Though this might seem like a rerun of the 2017 second round of voting, the situation is not quite the same. Five years ago, as international observers were fearing a Le Pen victory, the country's own political analysts categorically and unanimously excluded that outcome.
This time around, French pundits, with an air of resignation, say the far-right Le Pen could win. French polls show her neck-and-neck with Macron in round two.
How did this happen — especially as polls had predicted Macron would win comfortably? His ratings went up even further after Russia invaded Ukraine as the French rallied around their leader in times of crisis.
But that effect waned quickly. As the West imposed sanctions on Russia, prices at home increased further and with it the main worry: how to make ends meet?
Le Pen seemingly addressed that concern. She had roamed small villages, towns and markets for months playing the part of the candidate close to the people, telling everybody that, once elected, she'd bring down prices for essential goods and lower VAT on fuel and energy commodities.
Macron waited until the very last moment to enter the campaign. He seemed preoccupied dealing with Russian President Vladimir Putin. His campaign amounted to a few small gatherings and one larger meeting. Voters got the impression that their president didn't care about their day-to-day lives and was just a bit too certain of his victory.
What's more, someone else inadvertently helped Le Pen gain ground: the far-right political journalist-turned-candidate Eric Zemmour. Campaigning with blatantly racist slogans, he seemed even more extreme than Le Pen.
That bumped him up in the polls for a while, even above Le Pen. But then his ratings took a plunge not least as he hesitated to support taking in Ukrainian refugees and maintained an ambiguous attitude towards Putin, for whom he had expressed admiration in the past.
Bizarrely, her campaign didn't take a dent despite her historic proximity with Putin and the financial backing she has received in the past from Russia. If anything, she gained ground. Zemmour's crass remarks slowly but surely established her as the soft far-right candidate.
Make no mistake. The 53-year old's platform is still very much rooted in the spirit of the party's co-founder, her father Jean-Marie Le Pen, convicted multiple times for downplaying the Holocaust and inciting racial hatred.
As president, Le Pen would hold a referendum to enshrine a so-called principle of national preference in France's constitution. People with French nationality would then have precedence over foreigners when it comes to access to jobs, housing or health care. Discrimination would be legalized.

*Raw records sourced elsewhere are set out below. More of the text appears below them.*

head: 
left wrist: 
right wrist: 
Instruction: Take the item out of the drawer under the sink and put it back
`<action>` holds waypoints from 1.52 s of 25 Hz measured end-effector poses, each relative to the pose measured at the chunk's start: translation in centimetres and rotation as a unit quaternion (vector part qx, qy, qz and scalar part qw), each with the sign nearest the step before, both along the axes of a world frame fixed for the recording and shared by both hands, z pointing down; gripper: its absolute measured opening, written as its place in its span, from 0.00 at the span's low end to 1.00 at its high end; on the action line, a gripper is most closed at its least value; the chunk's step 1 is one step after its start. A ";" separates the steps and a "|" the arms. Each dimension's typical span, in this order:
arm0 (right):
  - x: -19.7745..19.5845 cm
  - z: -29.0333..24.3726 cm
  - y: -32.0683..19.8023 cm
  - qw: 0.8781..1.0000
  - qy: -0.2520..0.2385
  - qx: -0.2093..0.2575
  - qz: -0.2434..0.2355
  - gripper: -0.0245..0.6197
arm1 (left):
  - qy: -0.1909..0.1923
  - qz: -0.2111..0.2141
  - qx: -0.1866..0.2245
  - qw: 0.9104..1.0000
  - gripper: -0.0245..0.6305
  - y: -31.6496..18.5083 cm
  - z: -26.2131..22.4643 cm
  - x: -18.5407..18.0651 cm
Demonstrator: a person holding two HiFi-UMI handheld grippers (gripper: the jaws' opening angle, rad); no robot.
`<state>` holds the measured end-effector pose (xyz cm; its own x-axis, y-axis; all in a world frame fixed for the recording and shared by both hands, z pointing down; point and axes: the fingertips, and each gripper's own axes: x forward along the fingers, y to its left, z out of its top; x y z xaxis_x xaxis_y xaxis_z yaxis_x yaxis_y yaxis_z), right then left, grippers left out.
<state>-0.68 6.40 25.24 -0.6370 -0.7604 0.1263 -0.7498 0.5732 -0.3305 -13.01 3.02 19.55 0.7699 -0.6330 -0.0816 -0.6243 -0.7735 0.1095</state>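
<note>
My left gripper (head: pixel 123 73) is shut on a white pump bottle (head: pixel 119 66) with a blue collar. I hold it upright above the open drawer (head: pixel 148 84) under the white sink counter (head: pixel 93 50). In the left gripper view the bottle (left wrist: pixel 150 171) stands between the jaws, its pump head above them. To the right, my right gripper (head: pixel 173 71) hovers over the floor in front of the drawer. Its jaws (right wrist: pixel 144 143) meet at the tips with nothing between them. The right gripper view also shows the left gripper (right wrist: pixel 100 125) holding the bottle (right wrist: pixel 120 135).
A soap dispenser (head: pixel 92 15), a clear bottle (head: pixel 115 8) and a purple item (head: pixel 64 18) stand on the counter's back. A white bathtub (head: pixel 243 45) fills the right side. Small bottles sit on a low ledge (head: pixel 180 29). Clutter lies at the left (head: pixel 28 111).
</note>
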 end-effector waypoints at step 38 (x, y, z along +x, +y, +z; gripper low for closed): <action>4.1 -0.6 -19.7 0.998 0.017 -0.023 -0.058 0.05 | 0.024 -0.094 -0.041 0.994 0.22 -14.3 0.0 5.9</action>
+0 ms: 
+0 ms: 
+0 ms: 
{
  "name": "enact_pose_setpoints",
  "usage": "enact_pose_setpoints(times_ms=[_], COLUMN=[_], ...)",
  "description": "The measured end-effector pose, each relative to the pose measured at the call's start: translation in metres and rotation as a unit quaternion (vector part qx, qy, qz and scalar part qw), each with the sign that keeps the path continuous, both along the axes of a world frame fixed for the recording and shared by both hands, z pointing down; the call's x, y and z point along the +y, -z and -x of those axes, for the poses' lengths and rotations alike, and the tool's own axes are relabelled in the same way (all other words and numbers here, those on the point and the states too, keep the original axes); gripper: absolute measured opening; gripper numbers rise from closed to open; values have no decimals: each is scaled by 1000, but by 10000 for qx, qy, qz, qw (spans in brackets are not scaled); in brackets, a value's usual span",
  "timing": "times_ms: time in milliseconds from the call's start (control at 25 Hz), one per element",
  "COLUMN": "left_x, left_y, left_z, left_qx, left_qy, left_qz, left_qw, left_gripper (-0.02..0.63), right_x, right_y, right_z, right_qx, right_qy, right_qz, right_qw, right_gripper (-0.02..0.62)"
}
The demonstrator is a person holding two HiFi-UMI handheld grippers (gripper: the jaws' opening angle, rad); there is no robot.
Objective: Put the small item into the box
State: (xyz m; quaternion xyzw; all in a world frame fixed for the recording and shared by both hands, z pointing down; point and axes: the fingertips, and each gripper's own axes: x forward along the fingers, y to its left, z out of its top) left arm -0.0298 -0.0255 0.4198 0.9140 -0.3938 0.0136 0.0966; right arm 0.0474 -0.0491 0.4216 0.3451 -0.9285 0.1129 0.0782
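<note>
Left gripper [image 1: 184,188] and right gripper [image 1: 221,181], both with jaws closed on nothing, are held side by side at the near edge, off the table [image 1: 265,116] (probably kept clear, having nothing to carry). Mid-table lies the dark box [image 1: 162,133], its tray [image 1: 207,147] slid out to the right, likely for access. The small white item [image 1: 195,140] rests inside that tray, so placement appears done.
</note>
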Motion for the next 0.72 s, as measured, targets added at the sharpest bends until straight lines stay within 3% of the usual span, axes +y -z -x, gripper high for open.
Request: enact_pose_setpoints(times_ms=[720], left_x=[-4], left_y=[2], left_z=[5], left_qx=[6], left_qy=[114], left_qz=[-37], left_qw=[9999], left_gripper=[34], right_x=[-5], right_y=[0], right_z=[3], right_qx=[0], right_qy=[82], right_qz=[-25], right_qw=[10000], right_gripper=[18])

And as president she would also make it punishable by law to help migrants enter and remain in France without authorization. She would limit the right to asylum and not hesitate to send foreigners back to countries where they face persecution or death.

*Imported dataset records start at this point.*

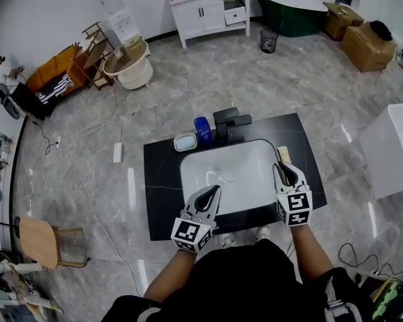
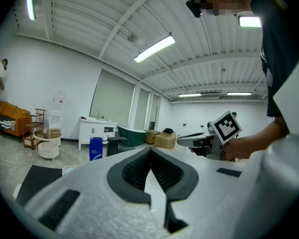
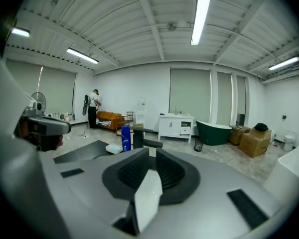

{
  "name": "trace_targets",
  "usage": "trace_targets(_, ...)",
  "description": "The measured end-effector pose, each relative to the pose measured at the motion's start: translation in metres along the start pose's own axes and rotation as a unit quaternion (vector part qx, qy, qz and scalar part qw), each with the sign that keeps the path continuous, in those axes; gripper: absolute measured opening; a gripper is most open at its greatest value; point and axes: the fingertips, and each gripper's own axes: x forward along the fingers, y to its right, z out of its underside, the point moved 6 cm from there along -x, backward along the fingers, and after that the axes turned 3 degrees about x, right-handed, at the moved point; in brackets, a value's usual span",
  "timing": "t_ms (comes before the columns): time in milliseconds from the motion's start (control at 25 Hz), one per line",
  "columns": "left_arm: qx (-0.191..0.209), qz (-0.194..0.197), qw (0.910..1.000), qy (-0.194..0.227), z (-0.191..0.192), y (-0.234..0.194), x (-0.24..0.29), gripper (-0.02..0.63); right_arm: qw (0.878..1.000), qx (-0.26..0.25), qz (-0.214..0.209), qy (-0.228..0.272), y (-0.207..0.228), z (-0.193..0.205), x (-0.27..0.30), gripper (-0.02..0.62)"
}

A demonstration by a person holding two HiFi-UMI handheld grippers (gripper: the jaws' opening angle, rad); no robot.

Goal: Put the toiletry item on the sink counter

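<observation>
Left tool (image 1: pixel 217 188): jaws pressed together, empty. Right tool (image 1: pixel 280 166): jaws narrowly apart, empty. Just ahead of it, a flat tan item (image 1: pixel 283 154), probably the toiletry item, lies on the table (image 1: pixel 162 180) beside the basin (image 1: pixel 242 180). Expect light, rigid, thin: pinch across long edges.

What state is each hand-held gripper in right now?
Left hand-held gripper: closed, empty.
Right hand-held gripper: jaws slightly apart, nothing between them.

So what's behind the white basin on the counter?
Behind the basin, on the black counter, sit a pale soap dish, a blue bottle and the black faucet. The faucet covers the counter strip just behind itself, so that spot is unseen.
</observation>
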Motion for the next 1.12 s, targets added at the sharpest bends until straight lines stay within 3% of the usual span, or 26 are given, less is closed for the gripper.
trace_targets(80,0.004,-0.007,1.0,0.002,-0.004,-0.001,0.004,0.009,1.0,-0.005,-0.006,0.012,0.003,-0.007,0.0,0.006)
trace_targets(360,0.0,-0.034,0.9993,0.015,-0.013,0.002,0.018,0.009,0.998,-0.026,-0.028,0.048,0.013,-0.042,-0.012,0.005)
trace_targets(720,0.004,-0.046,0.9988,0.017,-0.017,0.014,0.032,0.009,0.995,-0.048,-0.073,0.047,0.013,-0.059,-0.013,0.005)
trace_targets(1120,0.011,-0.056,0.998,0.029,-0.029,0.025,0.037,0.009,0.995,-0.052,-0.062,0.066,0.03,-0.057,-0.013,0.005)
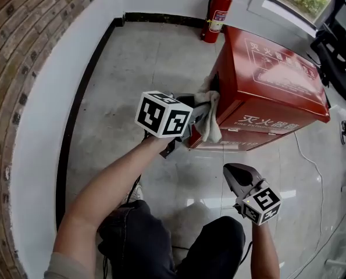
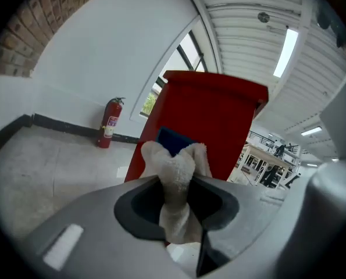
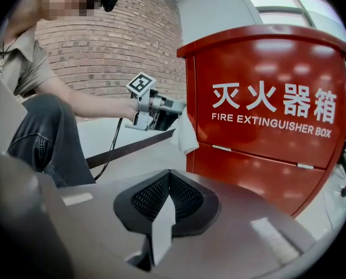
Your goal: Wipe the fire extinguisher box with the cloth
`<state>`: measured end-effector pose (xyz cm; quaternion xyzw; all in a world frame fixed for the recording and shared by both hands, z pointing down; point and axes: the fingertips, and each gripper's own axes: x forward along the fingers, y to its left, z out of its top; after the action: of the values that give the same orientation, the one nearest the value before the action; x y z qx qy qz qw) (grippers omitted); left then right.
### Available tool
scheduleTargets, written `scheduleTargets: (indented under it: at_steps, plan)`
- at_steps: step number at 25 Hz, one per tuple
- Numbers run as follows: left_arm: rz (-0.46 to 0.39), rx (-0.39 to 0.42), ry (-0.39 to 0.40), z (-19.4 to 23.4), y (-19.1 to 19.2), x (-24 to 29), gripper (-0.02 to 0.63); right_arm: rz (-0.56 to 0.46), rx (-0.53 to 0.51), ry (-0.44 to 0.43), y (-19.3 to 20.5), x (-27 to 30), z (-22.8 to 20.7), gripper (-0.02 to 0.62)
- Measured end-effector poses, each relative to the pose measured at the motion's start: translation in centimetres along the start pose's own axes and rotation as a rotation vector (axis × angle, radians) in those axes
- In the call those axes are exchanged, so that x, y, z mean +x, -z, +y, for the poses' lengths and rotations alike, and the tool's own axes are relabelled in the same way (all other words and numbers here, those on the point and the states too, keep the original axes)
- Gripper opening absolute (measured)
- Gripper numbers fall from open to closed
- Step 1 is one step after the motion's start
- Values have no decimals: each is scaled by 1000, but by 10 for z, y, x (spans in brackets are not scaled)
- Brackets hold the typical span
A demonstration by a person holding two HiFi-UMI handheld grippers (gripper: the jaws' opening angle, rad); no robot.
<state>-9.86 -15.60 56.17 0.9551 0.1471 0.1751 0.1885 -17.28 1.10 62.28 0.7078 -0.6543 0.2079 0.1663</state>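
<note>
Head view: my left gripper (image 1: 200, 116) holds a white cloth (image 1: 210, 122) against a corner edge of the red fire extinguisher box (image 1: 266, 77); my right gripper (image 1: 233, 173) hangs apart, near the box front. Left gripper view: jaws clamped on the cloth, box just behind. Right gripper view: jaws together, nothing between, facing the box's lettered front.

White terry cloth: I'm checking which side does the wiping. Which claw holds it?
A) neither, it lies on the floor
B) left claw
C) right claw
B: the left gripper view shows the left claw shut on the white terry cloth at the red metal fire extinguisher box; the right claw is shut with nothing in it.
</note>
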Motion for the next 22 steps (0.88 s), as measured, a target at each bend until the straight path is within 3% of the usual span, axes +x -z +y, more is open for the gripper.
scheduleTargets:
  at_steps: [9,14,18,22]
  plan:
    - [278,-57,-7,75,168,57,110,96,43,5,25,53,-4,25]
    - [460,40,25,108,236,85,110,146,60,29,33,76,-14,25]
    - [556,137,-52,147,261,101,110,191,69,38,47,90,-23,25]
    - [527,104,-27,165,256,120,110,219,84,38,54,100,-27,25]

Although she doesn't directly mention a Frexit in her program anymore, these reforms would in practice lead to one, and fit in with her anti-globalization vision and the plan to control French borders and reinforce economic protectionism.
While all that is in stark contrast to Macron's pro-EU, pro-integration position, he's far from flawless. The French criticize him for his market-orientated reforms favoring entrepreneurs, earning him the moniker the "president of the rich."

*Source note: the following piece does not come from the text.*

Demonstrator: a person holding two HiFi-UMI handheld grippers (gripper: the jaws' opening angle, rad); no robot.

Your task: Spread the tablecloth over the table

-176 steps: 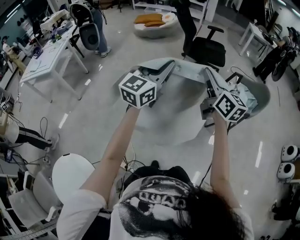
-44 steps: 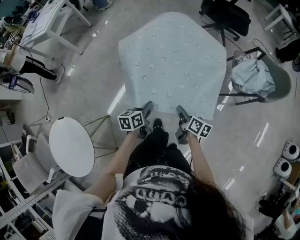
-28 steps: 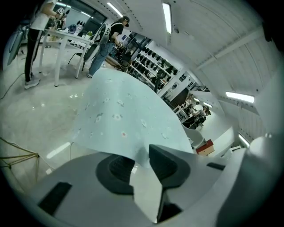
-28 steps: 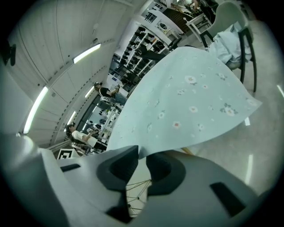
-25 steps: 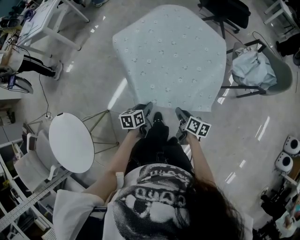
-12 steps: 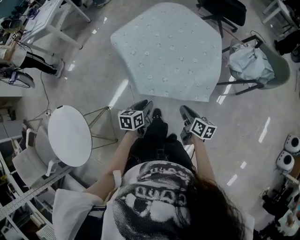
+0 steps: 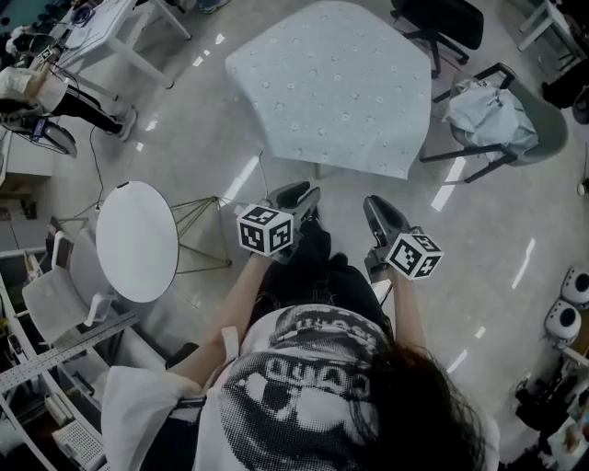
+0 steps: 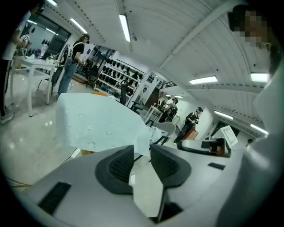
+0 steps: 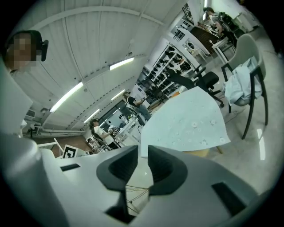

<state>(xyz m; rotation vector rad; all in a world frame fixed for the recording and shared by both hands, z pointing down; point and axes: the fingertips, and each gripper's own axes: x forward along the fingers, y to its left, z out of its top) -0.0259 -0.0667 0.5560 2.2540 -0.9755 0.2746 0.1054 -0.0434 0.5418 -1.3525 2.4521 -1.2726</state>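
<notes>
The pale blue tablecloth [image 7: 331,83] with small flower prints lies flat over the table, its edges hanging down all round. It also fills the middle of the left gripper view [image 8: 93,124] and of the right gripper view [image 9: 191,119]. My left gripper [image 7: 296,195] hovers in front of the cloth's near edge, apart from it, its jaws a little open with nothing between them [image 8: 142,153]. My right gripper [image 7: 375,208] hangs beside it, also clear of the cloth, with a narrow gap between its jaws and nothing held [image 9: 143,157].
A round white side table [image 7: 136,241] on thin wire legs stands close at my left. A grey chair [image 7: 538,138] with a bundle of pale fabric [image 7: 492,112] stands right of the table. A black office chair [image 7: 433,23] is behind it, and a white desk [image 7: 110,28] is at far left.
Both grippers let go of the cloth's near edge and drew back toward the person's body. Seven seconds ago they held the cloth bunched up; now it lies spread over the table.
</notes>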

He has said he'd go even further if reelected by increasing the retirement age and forcing people on welfare to work or participate in job training.
Meanwhile, environmental groups have slammed Macron for failing to tackle climate change; women's rights' groups have accused him of not doing enough for gender equality.
But, under Macron, unemployment has gone down and the economy is doing relatively well — also due to the billions of euros that the government has spent to soften the impact of the coronavirus pandemic.
And, although he promises to limit immigration, he wants to introduce new laws to prohibit discriminating against foreigners when it comes to jobs or housing.
Most of all, the criticism against Macron does not compare to the threat a Le Pen victory would mean for the very foundations of French democracy.
The only way to protect the country against totalitarianism is to stop her from getting to power. French voters should ask themselves how dearly they cherish their democracy before making their choice in two weeks.